Problem ->
Provide an exact copy of the lines from the beginning of the records through the line that includes "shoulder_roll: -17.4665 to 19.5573", and of no others.

Records provided ->

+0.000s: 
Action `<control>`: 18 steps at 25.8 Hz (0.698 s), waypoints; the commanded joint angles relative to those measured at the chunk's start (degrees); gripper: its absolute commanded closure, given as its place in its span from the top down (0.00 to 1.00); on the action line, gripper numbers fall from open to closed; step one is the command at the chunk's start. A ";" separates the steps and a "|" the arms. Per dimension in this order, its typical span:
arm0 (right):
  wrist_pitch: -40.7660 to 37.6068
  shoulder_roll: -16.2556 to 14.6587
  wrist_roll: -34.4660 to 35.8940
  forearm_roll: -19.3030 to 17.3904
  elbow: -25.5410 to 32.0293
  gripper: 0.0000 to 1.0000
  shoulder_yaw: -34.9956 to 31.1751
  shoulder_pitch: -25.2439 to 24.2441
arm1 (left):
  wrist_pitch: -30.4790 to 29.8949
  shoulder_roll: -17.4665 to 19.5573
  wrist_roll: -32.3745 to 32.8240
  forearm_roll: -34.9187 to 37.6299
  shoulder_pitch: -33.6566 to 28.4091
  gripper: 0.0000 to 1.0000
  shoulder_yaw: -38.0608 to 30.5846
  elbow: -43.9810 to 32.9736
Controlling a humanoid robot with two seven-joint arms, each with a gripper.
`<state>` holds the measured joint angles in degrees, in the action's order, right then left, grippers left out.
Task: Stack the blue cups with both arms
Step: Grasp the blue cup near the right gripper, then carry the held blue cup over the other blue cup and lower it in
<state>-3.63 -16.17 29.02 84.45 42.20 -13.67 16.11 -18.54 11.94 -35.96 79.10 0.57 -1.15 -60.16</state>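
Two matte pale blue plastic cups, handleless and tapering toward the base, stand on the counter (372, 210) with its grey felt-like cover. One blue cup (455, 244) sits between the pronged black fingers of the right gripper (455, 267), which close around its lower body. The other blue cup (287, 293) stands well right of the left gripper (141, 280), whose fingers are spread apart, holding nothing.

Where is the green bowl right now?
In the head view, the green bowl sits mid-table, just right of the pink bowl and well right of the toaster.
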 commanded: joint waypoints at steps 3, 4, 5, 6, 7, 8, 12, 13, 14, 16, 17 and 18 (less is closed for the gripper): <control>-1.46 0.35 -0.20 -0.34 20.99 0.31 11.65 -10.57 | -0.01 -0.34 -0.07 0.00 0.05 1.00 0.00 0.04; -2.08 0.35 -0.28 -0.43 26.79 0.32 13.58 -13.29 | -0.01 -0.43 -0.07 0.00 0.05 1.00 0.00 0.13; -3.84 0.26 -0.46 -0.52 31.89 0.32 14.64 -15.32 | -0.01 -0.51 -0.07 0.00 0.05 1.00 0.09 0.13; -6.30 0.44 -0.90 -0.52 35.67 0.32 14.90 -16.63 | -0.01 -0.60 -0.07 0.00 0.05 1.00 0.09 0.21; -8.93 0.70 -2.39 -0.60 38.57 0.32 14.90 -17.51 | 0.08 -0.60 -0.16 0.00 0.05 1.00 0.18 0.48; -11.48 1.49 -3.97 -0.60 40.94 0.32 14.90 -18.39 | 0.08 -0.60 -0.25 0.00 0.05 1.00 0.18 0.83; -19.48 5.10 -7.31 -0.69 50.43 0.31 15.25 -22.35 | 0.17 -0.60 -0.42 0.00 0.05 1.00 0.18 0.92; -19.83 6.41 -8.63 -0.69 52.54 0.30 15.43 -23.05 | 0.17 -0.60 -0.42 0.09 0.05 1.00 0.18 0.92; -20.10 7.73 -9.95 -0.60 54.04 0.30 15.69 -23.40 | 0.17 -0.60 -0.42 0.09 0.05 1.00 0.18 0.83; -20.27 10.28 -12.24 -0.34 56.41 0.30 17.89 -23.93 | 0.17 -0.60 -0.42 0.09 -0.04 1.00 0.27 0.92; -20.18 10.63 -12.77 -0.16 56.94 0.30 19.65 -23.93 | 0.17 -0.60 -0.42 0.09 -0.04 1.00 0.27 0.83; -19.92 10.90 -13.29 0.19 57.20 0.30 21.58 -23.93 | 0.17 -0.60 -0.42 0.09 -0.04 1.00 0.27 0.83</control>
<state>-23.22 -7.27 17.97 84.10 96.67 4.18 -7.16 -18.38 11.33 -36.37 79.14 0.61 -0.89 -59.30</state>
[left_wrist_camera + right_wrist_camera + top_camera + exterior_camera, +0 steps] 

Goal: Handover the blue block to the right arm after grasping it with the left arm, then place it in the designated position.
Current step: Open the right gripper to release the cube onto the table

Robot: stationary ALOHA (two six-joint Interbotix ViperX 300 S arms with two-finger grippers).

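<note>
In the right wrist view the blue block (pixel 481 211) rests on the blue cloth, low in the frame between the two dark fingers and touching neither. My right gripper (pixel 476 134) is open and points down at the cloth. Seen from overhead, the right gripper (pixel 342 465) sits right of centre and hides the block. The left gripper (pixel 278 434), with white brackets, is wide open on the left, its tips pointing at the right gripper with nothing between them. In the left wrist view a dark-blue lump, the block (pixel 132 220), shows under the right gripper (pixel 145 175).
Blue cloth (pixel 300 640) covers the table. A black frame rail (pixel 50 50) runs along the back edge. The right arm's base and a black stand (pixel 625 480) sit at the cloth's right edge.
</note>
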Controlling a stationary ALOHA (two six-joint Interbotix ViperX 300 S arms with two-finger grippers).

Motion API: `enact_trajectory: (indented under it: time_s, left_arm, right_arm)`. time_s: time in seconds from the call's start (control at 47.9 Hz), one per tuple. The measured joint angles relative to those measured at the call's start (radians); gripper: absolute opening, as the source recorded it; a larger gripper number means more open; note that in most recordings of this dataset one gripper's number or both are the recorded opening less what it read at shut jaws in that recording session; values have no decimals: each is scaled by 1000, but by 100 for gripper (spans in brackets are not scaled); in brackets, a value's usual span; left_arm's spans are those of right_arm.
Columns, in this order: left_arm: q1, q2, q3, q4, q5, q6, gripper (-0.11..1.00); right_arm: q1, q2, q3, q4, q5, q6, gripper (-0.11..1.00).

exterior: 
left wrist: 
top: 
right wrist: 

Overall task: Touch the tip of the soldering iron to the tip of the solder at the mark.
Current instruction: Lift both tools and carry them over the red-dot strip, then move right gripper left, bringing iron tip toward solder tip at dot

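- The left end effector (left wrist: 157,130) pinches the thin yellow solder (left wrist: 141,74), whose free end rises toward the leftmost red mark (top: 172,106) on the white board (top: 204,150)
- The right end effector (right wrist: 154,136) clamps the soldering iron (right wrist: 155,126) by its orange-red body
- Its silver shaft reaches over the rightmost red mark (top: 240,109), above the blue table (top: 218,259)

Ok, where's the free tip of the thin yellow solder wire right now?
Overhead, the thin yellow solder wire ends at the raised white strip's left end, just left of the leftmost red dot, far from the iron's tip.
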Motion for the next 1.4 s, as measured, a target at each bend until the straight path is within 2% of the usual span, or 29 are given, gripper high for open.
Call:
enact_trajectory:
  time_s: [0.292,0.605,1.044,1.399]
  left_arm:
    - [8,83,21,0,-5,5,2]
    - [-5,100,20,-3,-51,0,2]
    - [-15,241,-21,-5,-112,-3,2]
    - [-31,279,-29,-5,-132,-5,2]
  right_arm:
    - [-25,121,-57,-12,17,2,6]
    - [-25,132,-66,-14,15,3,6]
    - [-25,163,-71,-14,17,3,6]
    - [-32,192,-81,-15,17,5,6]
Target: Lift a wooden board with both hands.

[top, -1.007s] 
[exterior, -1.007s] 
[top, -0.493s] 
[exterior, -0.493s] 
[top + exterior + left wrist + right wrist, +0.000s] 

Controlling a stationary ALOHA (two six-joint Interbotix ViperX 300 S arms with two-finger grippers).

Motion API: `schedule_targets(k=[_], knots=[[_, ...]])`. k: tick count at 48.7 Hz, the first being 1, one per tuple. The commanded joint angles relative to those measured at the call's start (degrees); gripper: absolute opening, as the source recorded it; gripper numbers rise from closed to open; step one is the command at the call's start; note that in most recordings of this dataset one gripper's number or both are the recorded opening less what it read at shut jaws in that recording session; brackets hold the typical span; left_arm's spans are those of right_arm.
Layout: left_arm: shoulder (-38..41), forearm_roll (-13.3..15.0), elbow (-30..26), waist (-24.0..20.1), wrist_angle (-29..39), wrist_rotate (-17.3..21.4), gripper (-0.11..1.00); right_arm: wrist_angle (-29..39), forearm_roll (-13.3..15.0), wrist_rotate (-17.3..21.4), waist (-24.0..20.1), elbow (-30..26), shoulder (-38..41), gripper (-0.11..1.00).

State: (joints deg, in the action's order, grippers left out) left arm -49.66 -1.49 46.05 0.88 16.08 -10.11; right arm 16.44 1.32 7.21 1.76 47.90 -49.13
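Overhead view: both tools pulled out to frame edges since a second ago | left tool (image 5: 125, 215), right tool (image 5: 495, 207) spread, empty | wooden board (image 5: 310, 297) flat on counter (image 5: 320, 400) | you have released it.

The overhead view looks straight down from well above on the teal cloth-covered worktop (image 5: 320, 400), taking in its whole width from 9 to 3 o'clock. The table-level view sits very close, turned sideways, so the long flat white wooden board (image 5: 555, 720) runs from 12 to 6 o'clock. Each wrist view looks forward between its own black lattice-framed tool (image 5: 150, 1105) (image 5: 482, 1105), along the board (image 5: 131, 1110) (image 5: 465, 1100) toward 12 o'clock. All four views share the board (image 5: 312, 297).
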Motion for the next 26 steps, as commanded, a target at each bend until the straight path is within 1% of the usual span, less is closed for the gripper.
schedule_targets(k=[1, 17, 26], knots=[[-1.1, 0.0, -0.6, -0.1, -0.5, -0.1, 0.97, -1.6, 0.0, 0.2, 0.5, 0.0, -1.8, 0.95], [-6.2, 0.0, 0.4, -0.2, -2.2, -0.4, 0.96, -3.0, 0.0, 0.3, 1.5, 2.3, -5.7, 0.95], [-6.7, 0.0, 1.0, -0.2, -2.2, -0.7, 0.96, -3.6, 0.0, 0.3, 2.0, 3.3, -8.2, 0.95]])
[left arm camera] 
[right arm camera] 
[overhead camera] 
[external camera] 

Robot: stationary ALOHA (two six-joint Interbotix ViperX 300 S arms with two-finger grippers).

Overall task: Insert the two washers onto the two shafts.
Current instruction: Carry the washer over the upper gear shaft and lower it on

Response to the task ->
+0.000s: 
Action `<control>`: 18 steps at 25.8 Hz (0.698 s), waypoints; the commanded joint angles relative to those measured at the chunk's start (degrees); gripper: its absolute commanded closure, given as its place in its span from the top down (0.00 to 1.00); on the action line, gripper numbers fall from open to closed; step one is the command at the chunk's start. A ";" separates the steps and a "|" the arms. Per dimension in this order, its typical span:
arm0 (right):
  wrist_pitch: -40.7660 to 37.6068
  shoulder_roll: -16.2556 to 14.6587
  wrist_roll: -34.4660 to 35.8940
  forearm_roll: -19.3030 to 17.3904
  elbow: -25.5410 to 32.0293
  gripper: 0.0000 to 1.0000
  shoulder_yaw: -34.9956 to 31.1751
  shoulder_pitch: -25.2439 to 24.2441
arm1 (left):
  wrist_pitch: -30.4790 to 29.8949
  shoulder_roll: -17.4665 to 19.5573

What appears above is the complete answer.